**RECORD EXCERPTS**:
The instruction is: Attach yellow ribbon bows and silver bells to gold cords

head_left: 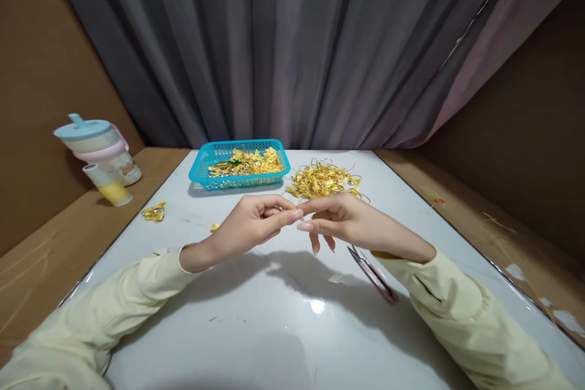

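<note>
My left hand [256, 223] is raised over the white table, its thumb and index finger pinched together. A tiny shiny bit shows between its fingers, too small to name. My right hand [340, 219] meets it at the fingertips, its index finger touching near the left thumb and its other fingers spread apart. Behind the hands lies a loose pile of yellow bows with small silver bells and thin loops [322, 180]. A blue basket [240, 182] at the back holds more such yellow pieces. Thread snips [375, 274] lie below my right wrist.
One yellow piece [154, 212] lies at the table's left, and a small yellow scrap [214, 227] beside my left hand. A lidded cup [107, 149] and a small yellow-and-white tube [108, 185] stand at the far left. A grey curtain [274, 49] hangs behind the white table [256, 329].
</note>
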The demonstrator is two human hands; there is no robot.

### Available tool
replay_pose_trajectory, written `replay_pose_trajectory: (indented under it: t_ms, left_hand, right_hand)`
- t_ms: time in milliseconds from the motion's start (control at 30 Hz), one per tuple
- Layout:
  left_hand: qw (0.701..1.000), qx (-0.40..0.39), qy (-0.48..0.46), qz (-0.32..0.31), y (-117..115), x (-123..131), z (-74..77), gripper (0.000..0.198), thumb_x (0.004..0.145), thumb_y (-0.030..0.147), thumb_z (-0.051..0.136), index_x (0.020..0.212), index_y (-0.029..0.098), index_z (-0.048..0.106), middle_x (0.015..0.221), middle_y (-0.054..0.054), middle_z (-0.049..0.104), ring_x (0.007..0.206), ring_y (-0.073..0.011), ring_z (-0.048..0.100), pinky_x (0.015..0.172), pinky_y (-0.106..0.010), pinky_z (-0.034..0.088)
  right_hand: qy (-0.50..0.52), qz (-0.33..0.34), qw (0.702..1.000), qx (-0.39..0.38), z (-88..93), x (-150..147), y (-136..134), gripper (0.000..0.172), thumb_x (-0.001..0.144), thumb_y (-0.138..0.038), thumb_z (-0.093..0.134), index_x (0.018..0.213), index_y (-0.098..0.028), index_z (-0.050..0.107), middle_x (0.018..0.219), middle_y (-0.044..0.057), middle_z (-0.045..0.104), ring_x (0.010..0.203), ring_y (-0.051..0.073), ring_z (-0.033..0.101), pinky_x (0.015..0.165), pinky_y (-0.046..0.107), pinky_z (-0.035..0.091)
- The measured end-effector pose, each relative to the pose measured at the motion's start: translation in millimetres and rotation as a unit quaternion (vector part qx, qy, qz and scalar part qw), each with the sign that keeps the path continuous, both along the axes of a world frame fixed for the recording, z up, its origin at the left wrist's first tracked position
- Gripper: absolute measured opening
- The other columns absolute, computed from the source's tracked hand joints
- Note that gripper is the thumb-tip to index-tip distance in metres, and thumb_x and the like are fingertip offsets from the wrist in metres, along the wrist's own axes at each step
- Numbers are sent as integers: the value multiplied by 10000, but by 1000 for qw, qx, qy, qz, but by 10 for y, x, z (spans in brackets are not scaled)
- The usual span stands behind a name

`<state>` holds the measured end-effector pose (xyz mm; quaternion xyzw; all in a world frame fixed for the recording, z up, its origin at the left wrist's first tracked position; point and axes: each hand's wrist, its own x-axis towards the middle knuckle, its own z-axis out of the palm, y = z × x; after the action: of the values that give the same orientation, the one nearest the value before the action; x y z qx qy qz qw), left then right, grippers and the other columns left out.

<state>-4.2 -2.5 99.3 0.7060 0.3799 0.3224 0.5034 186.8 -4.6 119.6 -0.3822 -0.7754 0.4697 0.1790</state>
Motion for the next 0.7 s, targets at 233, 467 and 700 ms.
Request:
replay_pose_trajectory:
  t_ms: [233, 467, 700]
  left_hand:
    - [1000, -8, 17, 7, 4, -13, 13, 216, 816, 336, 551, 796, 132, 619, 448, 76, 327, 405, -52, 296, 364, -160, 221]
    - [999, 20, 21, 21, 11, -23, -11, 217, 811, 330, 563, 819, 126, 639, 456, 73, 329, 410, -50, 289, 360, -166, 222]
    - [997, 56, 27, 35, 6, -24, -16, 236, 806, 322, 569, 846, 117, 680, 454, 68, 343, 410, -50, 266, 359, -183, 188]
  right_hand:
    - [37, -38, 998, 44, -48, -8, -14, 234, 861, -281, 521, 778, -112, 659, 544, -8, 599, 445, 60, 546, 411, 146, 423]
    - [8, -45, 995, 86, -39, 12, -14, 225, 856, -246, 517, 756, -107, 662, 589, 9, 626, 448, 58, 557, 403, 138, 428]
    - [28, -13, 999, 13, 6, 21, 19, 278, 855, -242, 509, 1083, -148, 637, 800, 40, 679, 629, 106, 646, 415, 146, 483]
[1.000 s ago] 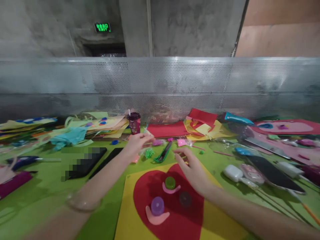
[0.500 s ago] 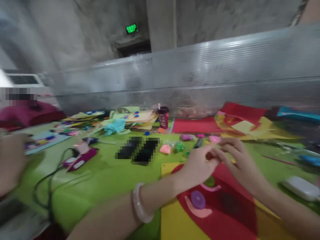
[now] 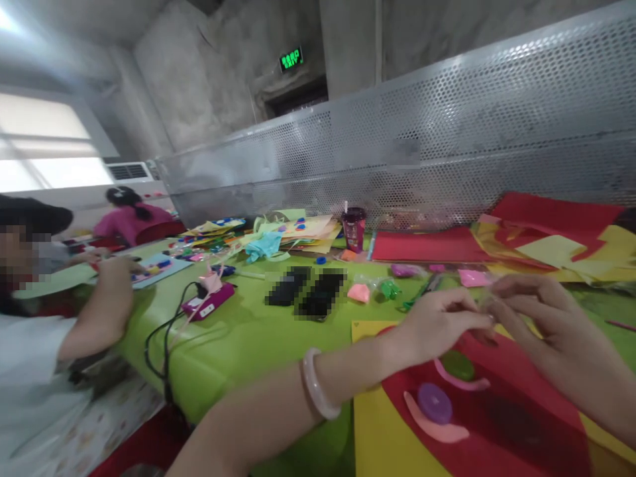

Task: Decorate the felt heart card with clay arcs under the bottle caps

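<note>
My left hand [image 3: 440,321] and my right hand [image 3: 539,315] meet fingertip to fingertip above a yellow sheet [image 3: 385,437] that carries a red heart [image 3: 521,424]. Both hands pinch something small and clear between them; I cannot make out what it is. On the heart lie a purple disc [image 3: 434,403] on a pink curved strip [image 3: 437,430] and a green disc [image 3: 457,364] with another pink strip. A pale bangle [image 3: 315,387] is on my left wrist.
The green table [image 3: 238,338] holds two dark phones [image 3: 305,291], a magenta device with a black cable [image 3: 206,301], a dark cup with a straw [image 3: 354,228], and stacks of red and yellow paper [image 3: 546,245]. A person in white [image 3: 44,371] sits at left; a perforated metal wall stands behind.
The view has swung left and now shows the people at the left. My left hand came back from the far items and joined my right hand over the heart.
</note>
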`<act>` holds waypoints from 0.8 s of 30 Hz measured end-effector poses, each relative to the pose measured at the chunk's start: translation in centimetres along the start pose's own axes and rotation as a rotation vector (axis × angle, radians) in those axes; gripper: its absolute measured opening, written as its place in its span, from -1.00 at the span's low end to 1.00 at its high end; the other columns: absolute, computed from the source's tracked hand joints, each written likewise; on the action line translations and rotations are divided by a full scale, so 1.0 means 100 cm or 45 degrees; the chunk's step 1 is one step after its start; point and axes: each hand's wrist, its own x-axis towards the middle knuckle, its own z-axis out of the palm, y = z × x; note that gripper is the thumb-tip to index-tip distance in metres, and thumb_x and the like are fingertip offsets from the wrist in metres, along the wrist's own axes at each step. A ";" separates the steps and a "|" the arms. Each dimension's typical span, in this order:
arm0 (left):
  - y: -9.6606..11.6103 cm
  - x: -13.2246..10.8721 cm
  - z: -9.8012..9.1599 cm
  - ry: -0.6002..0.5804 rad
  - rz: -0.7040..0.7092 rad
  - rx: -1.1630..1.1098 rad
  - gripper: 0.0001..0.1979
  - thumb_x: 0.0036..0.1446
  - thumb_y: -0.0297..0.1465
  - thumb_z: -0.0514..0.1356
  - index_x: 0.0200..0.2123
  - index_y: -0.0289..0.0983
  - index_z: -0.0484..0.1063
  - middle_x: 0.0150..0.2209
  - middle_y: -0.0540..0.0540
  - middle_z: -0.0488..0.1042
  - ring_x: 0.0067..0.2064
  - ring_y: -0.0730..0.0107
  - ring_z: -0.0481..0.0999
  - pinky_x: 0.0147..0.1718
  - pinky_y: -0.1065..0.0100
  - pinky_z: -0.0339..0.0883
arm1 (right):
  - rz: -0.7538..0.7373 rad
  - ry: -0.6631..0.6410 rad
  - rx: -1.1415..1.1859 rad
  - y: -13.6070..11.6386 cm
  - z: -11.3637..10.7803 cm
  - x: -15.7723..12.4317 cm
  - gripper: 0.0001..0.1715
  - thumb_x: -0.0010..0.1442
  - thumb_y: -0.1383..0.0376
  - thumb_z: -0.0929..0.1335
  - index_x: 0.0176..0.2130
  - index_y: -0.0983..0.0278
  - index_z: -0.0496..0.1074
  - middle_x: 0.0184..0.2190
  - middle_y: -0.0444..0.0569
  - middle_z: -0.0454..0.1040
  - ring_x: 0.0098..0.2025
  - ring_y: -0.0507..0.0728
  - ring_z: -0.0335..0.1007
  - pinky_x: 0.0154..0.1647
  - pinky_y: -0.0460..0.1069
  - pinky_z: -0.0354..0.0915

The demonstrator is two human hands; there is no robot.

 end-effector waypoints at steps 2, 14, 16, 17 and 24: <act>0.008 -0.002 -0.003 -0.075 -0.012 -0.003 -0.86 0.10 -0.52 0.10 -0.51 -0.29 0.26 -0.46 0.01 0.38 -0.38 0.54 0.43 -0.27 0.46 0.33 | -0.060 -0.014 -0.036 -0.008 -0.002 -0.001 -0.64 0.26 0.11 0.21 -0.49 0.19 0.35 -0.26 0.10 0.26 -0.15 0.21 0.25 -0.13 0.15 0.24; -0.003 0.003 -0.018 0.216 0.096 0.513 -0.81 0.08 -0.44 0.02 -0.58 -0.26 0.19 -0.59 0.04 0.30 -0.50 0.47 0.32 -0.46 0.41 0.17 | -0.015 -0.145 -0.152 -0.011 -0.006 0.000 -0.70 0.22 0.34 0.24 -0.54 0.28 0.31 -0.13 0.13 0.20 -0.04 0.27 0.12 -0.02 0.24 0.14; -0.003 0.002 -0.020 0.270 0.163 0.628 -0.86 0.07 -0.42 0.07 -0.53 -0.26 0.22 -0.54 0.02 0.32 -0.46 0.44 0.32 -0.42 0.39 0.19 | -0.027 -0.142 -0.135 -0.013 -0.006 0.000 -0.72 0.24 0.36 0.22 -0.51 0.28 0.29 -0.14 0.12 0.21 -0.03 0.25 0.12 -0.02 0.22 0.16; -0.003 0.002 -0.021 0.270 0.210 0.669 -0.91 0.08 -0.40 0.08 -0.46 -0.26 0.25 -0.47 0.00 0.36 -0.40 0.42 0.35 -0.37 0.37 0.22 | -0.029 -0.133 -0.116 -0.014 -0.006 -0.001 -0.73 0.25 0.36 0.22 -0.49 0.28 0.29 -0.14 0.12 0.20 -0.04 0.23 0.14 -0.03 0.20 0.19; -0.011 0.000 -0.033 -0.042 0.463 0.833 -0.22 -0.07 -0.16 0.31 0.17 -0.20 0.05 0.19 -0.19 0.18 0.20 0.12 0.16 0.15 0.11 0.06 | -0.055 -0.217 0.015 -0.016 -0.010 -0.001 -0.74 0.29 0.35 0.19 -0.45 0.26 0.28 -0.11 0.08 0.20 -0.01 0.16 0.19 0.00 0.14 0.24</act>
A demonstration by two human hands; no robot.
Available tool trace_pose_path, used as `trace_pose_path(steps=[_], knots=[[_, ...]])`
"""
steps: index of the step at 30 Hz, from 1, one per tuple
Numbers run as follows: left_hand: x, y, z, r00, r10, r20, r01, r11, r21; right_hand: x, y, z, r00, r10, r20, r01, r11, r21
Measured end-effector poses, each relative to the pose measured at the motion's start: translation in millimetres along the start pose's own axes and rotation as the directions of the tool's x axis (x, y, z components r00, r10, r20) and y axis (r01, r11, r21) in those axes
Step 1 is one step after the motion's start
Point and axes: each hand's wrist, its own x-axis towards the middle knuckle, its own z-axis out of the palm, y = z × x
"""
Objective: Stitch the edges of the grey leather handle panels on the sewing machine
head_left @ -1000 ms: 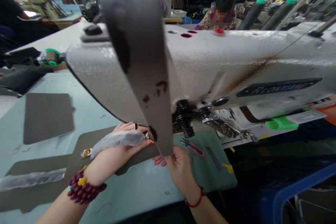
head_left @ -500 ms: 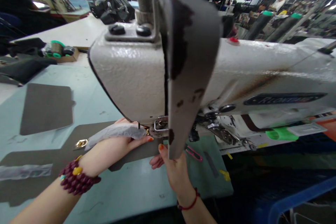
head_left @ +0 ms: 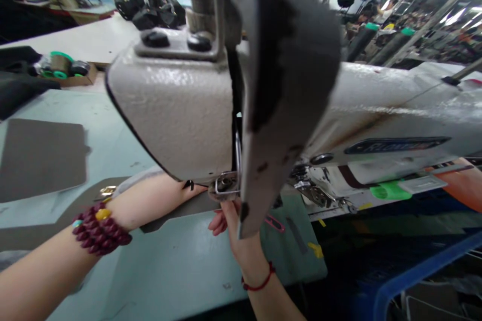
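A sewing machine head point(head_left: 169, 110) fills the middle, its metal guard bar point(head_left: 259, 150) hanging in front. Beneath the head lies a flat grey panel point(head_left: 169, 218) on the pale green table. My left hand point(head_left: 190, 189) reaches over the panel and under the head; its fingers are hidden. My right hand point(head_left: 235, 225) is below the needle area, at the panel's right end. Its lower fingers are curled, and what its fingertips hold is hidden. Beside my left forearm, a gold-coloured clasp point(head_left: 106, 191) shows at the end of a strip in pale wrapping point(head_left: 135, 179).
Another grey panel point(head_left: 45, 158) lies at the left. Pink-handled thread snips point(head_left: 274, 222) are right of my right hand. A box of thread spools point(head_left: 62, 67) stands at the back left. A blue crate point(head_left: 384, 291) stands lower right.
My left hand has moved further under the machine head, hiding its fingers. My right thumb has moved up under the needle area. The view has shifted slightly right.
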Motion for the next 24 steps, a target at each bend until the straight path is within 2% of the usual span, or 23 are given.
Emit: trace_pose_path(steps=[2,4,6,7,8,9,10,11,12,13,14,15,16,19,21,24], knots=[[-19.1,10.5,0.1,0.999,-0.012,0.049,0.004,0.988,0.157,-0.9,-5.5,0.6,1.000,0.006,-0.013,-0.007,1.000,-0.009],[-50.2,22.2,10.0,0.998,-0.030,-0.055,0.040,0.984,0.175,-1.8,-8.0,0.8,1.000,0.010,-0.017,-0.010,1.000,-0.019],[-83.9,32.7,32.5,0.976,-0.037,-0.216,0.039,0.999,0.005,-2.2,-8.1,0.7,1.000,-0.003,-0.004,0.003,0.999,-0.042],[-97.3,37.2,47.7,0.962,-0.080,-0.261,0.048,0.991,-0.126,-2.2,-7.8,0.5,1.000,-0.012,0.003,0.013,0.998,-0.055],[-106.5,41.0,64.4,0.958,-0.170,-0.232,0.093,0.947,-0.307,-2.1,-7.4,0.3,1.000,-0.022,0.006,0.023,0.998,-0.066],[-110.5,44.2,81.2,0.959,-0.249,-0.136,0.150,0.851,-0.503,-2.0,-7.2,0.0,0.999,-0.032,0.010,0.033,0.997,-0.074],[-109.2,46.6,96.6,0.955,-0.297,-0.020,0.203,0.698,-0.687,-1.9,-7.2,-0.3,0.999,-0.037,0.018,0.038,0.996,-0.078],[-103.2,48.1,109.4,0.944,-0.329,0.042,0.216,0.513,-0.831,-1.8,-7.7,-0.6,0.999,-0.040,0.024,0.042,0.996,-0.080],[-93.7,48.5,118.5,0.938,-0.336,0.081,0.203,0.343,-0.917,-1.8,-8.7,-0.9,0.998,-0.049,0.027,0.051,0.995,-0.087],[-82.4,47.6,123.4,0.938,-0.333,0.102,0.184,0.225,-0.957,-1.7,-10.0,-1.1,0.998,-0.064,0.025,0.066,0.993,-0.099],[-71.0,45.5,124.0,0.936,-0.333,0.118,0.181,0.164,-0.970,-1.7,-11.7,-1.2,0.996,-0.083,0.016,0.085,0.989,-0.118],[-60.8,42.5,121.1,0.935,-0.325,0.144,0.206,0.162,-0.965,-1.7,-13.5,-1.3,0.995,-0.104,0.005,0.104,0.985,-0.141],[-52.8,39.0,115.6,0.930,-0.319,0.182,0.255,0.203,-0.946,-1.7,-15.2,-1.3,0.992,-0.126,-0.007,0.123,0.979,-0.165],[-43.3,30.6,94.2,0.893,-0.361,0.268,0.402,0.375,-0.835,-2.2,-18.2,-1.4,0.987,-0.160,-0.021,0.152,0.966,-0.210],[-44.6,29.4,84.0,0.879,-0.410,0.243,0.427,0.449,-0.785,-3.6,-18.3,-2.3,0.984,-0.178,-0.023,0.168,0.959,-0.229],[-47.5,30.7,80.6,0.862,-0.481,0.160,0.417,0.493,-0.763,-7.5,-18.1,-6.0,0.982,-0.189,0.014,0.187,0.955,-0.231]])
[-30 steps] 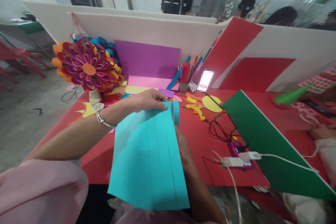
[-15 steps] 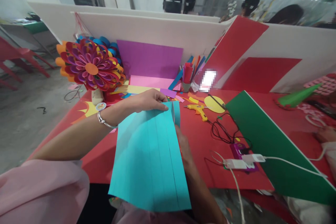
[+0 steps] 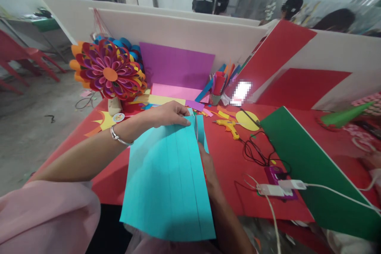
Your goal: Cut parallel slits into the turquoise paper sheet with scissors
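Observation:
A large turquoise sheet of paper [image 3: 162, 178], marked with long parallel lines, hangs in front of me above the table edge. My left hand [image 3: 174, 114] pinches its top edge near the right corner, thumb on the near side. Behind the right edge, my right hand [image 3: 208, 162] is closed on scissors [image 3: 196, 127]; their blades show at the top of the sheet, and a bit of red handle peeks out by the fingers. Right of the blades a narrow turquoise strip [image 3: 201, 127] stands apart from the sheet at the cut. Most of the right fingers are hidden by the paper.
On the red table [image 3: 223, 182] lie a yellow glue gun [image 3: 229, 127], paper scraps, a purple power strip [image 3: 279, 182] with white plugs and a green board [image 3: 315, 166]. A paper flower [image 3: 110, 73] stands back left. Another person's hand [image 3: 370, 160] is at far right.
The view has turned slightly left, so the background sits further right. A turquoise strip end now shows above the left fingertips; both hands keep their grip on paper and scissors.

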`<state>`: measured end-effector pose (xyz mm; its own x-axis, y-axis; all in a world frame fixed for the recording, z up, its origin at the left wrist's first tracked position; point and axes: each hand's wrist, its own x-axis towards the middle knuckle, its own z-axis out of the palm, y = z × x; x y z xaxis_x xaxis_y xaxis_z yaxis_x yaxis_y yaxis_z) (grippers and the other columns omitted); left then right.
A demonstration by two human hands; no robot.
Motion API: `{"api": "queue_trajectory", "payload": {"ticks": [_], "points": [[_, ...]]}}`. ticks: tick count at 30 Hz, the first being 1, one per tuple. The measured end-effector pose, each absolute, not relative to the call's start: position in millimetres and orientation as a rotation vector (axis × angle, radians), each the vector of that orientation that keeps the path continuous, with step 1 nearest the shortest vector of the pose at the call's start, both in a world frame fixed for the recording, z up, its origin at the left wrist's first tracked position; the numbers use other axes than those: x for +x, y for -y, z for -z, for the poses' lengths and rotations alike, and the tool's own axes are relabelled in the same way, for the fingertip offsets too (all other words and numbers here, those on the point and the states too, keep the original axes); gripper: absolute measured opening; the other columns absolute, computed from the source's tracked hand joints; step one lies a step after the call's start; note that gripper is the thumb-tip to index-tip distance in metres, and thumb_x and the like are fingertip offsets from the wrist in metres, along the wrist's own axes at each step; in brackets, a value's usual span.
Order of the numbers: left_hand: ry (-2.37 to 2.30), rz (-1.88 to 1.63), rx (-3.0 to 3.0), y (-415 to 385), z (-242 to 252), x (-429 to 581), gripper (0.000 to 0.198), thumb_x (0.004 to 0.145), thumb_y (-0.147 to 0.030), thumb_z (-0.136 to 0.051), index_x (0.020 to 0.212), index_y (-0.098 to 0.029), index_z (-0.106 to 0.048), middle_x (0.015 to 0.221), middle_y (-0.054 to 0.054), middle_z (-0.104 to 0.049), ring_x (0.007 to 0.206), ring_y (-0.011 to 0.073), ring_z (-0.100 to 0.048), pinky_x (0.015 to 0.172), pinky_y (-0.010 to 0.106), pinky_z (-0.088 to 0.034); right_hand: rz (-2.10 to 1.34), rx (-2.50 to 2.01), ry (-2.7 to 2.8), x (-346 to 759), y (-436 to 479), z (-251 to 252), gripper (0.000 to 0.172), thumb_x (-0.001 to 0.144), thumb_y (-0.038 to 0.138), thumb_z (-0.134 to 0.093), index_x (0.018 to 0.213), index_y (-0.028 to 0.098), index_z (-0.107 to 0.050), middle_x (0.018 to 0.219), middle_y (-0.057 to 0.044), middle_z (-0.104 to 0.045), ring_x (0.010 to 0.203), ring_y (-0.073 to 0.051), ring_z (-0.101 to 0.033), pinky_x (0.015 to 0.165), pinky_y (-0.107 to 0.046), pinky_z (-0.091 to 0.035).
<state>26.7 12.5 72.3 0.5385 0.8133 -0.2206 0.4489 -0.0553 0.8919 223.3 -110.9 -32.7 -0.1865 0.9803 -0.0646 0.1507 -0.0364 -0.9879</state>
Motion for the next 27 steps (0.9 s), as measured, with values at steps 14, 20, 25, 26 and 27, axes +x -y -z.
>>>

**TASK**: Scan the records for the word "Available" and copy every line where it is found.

**WRITTEN SOLUTION**:
### Available tool
Available tool trace_pose_path, used as `trace_pose_path(steps=[_], knots=[[_, ...]])`

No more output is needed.